INCREASED demand for food in Asia will help to boost prices next year, fueling faster consumer inflation, according to Yougesh Khatri at Nomura Holdings Inc., who flagged rising costs as a “key theme” for 2011.

Costlier food was likely to hit Asia hard as edible goods accounted for “a fairly large chunk” of the baskets that governments use to calculate the pace of price changes, said Khatri, a Singapore-based senior economist.

“That is likely to show up as particularly severely impacting CPI next year,’ Khatri said in an interview on Bloomberg Television.

Khatri’s comments add to forecasts from Deutsche Bank AG and Rabobank Groep NV that farm-goods prices may rally in 2011.

Food inflation in India gained to a six-week high this month. China needs to be prepared for a long fight against inflation, the National Development and Reform Commission has said.

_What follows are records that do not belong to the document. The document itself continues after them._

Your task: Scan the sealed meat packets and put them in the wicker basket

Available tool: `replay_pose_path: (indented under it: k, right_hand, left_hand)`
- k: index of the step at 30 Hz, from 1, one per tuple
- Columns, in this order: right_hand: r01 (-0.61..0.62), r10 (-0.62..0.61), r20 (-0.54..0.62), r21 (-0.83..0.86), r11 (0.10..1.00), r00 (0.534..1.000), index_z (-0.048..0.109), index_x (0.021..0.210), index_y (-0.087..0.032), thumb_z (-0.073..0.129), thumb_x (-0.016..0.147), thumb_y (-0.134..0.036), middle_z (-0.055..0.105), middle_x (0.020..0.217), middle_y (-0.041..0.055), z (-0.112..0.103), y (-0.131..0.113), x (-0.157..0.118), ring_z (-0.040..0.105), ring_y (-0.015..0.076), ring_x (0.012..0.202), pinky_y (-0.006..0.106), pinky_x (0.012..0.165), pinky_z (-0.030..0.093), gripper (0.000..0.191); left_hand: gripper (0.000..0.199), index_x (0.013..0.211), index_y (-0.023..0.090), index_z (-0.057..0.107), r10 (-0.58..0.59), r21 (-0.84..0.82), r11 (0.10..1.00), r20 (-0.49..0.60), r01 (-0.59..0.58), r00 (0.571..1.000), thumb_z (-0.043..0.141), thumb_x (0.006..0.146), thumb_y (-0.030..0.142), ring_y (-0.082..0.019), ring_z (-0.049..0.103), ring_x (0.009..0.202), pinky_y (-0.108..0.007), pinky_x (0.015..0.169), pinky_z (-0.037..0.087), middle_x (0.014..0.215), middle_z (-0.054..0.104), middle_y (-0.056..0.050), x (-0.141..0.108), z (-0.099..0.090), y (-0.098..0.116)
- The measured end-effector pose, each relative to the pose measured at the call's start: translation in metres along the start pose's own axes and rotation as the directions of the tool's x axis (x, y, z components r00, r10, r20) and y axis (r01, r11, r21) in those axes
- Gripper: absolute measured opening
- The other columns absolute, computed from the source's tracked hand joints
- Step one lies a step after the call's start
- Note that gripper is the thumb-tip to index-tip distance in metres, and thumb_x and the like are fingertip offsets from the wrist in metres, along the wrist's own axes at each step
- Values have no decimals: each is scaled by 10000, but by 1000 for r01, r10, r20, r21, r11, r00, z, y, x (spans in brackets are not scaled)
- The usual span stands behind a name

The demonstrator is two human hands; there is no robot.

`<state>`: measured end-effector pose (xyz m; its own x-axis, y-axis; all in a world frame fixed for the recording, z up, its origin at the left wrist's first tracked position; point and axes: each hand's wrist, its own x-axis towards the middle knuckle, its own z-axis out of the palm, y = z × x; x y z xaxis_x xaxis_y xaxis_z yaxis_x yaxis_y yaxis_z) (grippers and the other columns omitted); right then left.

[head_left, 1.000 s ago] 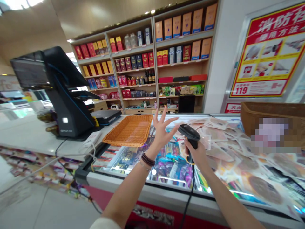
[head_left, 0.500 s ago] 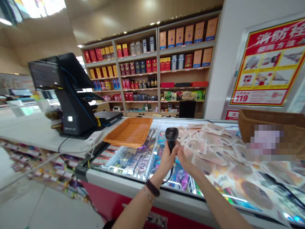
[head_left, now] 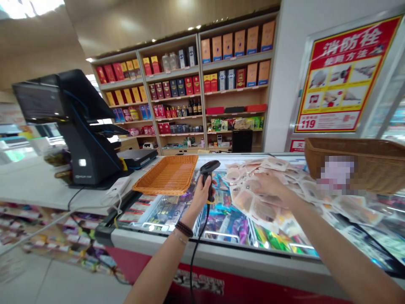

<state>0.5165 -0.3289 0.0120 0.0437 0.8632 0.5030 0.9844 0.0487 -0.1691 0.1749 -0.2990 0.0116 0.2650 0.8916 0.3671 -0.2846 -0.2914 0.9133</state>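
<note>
A black barcode scanner [head_left: 209,168] is upright in the grip of my left hand [head_left: 201,192], its head tilted toward the right. From its handle a black cable [head_left: 198,245] hangs down over the freezer's front edge. My right hand [head_left: 270,185] reaches over a spread of flat clear packets [head_left: 262,207], fingers stretched out and touching the pile. Blur hides the fingertips a little. The packets lie on the glass top of a chest freezer [head_left: 221,240], and colourful bags show through the glass.
An orange wicker tray [head_left: 167,173] sits on the freezer's left part. At right stands a brown wicker basket [head_left: 373,162]. A black checkout terminal [head_left: 85,139] and a flat dark device [head_left: 139,158] occupy the left counter. Shelves [head_left: 177,116] of boxes line the back wall.
My right hand has left the scanner and moved right onto the packets. My left hand has shifted left with the scanner, now turned sideways. Some packets have been displaced.
</note>
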Motion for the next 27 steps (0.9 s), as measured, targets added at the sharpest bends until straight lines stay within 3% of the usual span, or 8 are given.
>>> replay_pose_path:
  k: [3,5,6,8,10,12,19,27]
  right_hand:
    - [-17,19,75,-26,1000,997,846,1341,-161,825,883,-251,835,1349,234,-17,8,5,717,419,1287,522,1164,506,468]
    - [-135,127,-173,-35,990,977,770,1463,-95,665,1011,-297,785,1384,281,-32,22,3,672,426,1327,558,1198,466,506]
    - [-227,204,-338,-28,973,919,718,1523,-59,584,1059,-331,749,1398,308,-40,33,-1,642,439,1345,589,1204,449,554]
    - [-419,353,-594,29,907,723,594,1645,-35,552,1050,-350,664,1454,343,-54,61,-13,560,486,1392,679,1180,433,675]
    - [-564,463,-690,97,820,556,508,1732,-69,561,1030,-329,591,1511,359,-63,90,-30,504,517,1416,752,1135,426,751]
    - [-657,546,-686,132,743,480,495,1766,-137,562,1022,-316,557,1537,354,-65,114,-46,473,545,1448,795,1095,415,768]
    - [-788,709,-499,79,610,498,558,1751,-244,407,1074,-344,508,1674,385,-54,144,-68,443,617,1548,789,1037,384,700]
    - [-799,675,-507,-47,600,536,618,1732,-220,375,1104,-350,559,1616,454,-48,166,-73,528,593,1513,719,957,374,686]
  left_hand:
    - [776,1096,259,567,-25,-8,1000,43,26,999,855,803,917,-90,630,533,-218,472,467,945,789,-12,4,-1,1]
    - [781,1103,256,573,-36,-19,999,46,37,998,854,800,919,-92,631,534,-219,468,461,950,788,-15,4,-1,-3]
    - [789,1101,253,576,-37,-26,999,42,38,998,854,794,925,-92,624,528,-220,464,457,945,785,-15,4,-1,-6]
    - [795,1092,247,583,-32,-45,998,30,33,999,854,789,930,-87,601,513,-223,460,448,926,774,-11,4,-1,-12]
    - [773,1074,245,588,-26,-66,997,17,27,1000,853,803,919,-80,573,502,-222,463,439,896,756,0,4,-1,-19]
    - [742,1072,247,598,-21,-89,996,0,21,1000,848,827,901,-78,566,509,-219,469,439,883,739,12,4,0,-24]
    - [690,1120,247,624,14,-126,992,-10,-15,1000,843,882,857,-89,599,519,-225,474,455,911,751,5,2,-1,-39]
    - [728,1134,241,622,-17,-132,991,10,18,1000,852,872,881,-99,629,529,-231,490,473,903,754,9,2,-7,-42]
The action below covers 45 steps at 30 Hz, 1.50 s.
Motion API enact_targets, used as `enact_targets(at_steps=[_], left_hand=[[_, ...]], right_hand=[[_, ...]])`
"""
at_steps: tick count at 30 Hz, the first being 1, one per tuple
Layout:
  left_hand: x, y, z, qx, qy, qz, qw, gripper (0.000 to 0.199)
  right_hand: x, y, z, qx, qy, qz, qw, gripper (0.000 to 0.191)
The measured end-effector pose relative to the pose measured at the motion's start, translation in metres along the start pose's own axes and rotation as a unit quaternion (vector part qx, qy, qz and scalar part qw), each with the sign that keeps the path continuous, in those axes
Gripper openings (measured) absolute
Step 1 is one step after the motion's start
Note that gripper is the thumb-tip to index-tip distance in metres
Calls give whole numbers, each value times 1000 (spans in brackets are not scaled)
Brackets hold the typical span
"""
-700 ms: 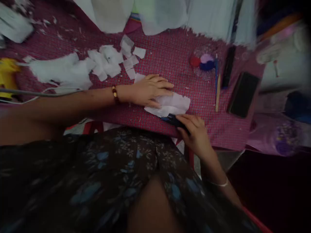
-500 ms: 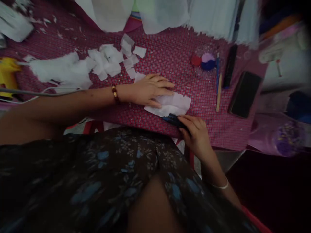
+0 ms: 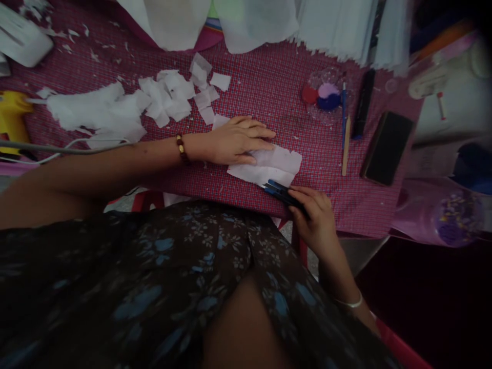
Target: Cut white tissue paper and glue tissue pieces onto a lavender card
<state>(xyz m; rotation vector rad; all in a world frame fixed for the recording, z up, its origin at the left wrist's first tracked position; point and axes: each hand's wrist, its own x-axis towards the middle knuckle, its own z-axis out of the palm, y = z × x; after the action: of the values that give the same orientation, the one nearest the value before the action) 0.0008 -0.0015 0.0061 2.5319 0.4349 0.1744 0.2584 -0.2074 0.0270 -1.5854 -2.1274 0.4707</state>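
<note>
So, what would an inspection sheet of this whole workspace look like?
Surface: red checked cloth, with small white scraps scattered at the upper left.
Job's things: white sheet on the cloth; dark snips, tips at the sheet's near edge, contact unclear.
Clutter: torn paper pieces, black phone, wooden stick, dark marker, yellow tool.
Hands: left hand lies flat, partly over the sheet; right hand grips the snips.
Cables: grey cable and thin white cord near the left forearm.
Surroundings: pinkish container at the right; red edge, perhaps a seat, lower right.
Co-workers: nothing seen.
</note>
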Motion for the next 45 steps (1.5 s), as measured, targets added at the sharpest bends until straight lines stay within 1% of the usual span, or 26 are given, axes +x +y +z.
enact_targets(at_steps=[4,11,15,18,21,25,31,33,35,37,39,41,43,45], left_hand=[[0,2,-1,14,-7,-7,1000,52],[0,2,4,22,1,-24,999,53],[0,1,6,26,13,-17,999,55],[0,1,6,27,12,-10,999,56],[-1,2,6,16,21,-9,1000,54],[-1,3,6,-9,40,-24,999,49],[0,2,8,-32,42,-31,998,51],[0,1,5,-46,40,-31,998,51],[-1,2,-3,-66,37,-23,997,48],[-5,6,-13,-94,46,-14,994,48],[-14,14,-24,-118,71,-16,990,47],[-27,24,-30,-109,90,-28,990,42],[-41,36,-30,-72,89,-56,992,39],[-52,47,-24,-51,85,-100,990,41]], right_hand=[[3,0,-1,7,-12,3,1000,33],[20,-4,2,1,-38,-24,999,32],[22,-3,2,11,-35,-29,999,35],[19,0,1,16,-27,-18,999,37],[17,0,2,19,-19,-12,1000,38],[22,-3,7,20,-15,-21,999,39],[29,-5,12,19,-13,-17,1000,39],[27,-5,9,27,-21,-16,999,40],[22,-3,4,39,-34,-14,999,41],[16,-1,-1,49,-39,-7,998,41],[11,2,-6,57,-42,0,997,41],[9,5,-9,63,-46,2,997,41],[8,8,-10,66,-46,1,997,42],[10,10,-10,65,-39,-2,997,42]])
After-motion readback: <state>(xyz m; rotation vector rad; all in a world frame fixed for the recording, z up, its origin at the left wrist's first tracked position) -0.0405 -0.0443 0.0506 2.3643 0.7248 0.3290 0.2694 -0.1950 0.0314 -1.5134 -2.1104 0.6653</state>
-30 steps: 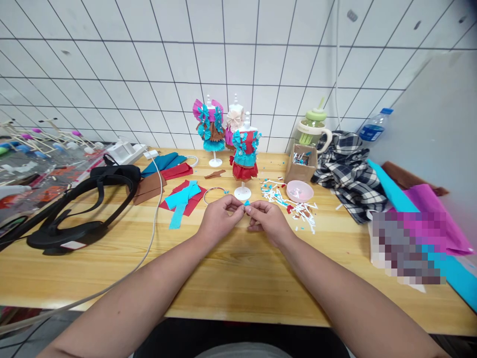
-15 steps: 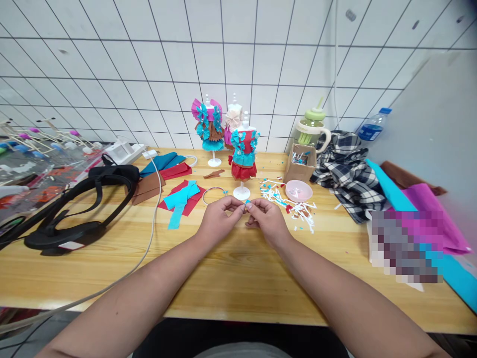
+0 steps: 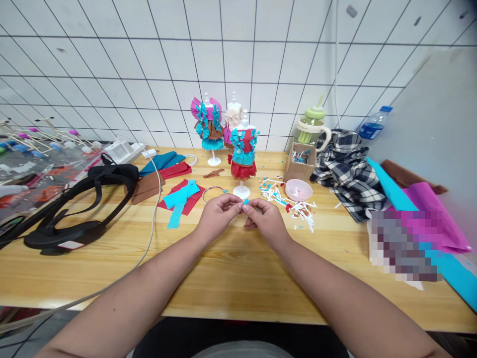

Inflationary pressures in Asia were coming both from the inflows of capital to the region and rising food prices, Khatri said, without identifying specific foodstuffs.

Inflation is “our key theme for next year,” he said.

The Food and Agriculture Organization’s Food Price Index of 55 commodities surged for a fifth month in November to the highest level in more than two years. Soybeans rallied to $13.6575 a bushel Thursday, a 28-month high, on increased demand from China. Palm oil has surged 37 percent in 2010.

Farm commodity prices including corn will extend rallies next year driven by increased demand and higher energy costs, according to a report from Rabobank this week.

A lot of agricultural commodities including corn, soybeans and wheat were “still cheap” even after recent rallies and may extended gains, Deutsche Bank’s Michael Lewis said last month.